Items from a dataset:
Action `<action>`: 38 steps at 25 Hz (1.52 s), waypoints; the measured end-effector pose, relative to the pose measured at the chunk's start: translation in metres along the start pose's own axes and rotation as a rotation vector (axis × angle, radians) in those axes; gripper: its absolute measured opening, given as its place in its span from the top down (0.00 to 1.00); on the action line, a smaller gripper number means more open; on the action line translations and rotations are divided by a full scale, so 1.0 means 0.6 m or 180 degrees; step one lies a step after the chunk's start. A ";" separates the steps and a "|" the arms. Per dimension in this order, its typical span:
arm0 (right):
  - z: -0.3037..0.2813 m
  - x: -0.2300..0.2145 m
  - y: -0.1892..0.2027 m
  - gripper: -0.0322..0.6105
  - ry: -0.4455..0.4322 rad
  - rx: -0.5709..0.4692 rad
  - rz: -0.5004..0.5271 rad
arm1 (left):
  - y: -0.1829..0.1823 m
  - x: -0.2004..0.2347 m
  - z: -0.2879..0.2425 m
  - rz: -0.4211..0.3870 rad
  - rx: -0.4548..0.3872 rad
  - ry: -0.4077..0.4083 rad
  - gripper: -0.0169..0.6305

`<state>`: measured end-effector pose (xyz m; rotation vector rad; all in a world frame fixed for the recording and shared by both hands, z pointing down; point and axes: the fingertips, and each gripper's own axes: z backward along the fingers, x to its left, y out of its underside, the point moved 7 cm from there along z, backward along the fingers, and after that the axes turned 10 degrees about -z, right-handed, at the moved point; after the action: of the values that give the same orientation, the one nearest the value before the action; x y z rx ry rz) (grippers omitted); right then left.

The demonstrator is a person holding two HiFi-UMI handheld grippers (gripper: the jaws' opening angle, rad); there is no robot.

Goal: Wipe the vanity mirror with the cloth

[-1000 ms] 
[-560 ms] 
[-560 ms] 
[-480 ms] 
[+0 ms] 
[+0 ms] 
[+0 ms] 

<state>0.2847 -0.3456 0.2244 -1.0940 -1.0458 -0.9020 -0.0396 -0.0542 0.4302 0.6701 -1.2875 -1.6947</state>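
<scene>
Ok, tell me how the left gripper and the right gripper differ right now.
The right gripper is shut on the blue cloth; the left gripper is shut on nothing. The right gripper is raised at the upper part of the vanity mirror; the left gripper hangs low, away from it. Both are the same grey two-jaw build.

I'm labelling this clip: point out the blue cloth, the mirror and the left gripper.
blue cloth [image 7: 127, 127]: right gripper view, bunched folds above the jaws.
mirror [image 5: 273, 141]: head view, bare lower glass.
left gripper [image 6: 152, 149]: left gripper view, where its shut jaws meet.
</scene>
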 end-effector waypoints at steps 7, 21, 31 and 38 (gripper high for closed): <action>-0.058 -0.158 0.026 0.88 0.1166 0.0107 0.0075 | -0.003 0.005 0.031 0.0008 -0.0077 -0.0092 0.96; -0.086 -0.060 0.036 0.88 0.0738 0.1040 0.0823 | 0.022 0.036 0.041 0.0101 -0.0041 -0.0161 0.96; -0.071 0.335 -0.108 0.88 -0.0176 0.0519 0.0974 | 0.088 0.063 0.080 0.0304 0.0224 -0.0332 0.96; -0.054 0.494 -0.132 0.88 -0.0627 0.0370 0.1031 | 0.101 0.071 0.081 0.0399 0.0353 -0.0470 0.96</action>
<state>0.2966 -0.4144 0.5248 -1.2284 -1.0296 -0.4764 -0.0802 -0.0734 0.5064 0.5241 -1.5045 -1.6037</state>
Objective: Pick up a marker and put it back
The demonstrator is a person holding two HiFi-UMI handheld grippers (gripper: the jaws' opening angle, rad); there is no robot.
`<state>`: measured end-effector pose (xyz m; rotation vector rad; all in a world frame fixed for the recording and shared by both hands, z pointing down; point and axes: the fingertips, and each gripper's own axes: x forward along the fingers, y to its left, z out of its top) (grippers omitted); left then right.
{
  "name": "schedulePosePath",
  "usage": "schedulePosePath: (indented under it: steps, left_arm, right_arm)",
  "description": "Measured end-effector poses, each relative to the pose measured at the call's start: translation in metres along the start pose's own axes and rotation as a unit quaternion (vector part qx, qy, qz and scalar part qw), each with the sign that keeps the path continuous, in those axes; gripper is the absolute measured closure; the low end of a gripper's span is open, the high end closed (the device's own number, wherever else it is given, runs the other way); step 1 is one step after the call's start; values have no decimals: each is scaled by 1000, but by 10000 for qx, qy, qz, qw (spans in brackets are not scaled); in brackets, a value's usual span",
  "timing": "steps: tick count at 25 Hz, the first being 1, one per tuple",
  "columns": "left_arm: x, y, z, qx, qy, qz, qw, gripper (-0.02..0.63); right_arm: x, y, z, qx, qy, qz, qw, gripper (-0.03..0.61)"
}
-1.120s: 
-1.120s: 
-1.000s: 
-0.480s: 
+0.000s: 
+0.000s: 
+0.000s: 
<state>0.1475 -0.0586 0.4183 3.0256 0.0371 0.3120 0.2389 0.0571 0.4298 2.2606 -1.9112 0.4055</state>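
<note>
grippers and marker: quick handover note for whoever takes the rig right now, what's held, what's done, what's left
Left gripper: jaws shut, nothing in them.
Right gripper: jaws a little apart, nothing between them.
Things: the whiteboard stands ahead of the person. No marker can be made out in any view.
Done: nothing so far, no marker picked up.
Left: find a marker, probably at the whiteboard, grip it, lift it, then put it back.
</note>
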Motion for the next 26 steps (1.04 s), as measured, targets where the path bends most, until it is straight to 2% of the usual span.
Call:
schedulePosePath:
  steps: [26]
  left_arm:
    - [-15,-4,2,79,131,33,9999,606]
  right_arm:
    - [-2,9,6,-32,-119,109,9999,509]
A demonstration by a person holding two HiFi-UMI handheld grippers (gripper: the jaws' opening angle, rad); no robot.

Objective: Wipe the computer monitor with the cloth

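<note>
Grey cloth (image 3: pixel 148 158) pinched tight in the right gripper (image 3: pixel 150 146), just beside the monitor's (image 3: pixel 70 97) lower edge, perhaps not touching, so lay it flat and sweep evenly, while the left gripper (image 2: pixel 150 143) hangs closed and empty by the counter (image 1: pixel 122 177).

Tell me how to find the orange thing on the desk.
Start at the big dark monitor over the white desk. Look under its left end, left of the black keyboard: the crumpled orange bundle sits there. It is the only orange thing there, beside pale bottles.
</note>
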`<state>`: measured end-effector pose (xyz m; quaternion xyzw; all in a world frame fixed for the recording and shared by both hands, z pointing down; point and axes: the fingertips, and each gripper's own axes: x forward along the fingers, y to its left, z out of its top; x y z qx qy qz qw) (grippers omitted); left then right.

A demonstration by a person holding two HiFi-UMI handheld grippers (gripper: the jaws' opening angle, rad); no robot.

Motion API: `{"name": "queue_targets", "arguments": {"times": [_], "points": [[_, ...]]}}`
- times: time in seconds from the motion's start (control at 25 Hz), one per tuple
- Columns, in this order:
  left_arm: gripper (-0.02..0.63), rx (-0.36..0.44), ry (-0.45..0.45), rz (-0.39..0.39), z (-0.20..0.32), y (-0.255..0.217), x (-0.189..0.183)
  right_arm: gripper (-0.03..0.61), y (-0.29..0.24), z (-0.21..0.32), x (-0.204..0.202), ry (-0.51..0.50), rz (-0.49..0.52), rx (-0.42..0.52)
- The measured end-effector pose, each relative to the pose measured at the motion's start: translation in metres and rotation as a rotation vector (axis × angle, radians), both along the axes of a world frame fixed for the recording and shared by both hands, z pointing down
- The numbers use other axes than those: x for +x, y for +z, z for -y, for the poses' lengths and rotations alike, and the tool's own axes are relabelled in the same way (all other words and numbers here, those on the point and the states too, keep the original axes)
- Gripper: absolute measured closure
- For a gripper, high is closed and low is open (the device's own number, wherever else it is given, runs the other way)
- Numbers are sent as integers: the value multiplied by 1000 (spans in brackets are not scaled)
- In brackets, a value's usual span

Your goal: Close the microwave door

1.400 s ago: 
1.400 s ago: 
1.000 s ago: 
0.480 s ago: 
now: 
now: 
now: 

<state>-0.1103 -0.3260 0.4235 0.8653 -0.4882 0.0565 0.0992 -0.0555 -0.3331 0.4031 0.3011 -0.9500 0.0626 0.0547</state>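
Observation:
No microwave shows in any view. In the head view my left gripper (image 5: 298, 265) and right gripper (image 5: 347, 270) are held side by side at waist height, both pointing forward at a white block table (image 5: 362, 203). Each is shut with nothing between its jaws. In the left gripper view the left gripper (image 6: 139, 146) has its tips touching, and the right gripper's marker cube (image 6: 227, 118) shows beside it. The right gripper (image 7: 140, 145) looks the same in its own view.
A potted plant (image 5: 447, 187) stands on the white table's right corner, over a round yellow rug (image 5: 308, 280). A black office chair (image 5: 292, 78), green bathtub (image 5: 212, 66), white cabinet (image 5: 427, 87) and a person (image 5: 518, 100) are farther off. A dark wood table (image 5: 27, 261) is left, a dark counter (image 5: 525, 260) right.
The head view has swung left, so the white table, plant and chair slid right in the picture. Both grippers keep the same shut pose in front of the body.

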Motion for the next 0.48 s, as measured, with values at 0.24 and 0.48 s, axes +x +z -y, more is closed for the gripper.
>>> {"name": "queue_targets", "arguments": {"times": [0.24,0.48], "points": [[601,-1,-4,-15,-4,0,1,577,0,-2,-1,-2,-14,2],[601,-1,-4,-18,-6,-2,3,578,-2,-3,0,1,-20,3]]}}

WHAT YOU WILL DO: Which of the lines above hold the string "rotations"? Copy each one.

EXERCISE RESULT:
Action `<action>`: 38 steps at 25 Hz (1.52 s), waypoints; the measured end-effector pose, relative to the pose measured at the chunk's start: translation in metres along the start pose's own axes and rotation as a rotation vector (axis × angle, radians) in those axes; gripper: its absolute measured opening, given as its place in its span from the top down (0.00 to 1.00); on the action line, a smaller gripper number means more open; on the action line translations and rotations are divided by a full scale, so 1.0 means 0.6 m or 180 degrees; step one lies a step after the chunk's start. A ";" separates the steps and a "|" the arms. Per dimension in this order, its typical span:
- The numbers use other axes than those: x for +x, y for +z, z for -y, for the poses' lengths and rotations alike, and the tool's own axes are relabelled in the same way (all other words and numbers here, those on the point and the states too, keep the original axes)

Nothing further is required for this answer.